--- Exercise objective ---
Copy exactly the lines that run from the one containing "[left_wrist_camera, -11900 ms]" through the end of the entries, both ends included.
>>>>>
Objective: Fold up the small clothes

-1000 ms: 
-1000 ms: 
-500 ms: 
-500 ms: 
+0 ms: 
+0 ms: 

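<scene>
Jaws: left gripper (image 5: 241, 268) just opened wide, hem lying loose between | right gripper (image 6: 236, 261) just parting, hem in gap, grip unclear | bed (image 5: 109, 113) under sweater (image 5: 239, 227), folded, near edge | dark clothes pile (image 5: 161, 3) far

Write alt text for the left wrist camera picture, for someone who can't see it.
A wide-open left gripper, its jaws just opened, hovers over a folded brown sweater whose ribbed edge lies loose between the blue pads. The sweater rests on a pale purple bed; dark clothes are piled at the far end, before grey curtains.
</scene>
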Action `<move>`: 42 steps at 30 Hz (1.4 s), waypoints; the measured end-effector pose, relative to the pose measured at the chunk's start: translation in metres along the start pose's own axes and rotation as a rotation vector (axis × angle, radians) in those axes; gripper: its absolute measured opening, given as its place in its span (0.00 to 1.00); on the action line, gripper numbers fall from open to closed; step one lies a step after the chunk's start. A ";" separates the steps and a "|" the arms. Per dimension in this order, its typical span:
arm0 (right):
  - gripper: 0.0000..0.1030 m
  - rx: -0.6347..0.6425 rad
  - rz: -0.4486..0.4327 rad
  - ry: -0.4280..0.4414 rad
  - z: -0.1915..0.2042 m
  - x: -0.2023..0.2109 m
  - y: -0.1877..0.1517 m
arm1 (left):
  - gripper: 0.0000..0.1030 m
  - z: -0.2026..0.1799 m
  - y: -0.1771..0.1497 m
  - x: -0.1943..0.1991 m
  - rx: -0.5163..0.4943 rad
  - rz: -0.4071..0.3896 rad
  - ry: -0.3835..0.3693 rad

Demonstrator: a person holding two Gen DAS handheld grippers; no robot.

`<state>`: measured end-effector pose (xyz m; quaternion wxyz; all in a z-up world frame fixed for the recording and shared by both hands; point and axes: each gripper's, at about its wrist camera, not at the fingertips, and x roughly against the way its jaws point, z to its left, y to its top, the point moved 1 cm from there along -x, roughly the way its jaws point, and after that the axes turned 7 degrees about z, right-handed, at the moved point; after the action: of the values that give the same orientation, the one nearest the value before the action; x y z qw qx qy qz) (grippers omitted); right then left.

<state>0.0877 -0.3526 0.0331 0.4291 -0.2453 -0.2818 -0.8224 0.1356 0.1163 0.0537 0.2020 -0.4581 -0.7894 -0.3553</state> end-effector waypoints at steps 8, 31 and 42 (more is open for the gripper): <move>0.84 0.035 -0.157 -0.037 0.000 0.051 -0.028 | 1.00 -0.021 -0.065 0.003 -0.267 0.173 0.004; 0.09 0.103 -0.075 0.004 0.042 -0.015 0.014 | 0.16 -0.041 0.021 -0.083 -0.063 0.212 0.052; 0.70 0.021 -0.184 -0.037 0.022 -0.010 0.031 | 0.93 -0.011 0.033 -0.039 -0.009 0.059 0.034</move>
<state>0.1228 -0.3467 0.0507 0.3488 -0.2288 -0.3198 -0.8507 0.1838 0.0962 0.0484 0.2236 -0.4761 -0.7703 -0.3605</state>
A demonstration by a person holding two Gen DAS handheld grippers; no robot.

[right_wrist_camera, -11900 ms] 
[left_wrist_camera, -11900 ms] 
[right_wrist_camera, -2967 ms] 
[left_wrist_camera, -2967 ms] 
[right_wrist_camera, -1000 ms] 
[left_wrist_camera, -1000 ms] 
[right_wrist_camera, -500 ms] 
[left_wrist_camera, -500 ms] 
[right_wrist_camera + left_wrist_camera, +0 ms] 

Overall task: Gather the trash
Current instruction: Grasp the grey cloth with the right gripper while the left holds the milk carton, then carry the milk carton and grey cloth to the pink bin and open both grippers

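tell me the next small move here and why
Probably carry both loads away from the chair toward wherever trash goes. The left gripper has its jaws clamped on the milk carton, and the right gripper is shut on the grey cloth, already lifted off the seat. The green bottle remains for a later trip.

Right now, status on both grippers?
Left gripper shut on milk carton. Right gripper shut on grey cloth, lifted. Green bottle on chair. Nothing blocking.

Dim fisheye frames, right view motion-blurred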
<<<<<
--- Solution ---
[left_wrist_camera, -11900 ms] 
[right_wrist_camera, -2967 ms] 
[left_wrist_camera, -2967 ms] 
[right_wrist_camera, -1000 ms] 
[left_wrist_camera, -1000 ms] 
[right_wrist_camera, -500 ms] 
[left_wrist_camera, -500 ms] 
[right_wrist_camera + left_wrist_camera, +0 ms] 

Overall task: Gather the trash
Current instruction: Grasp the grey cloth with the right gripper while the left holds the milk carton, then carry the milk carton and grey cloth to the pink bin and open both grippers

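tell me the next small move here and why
Probably carry both loads away from the chair toward wherever trash goes. The left gripper has its jaws clamped on the milk carton, and the right gripper is shut on the grey cloth, already lifted off the seat. The green bottle remains for a later trip.

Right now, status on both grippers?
Left gripper shut on milk carton. Right gripper shut on grey cloth, lifted. Green bottle on chair. Nothing blocking.

Dim fisheye frames, right view motion-blurred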

The answer has been given in full.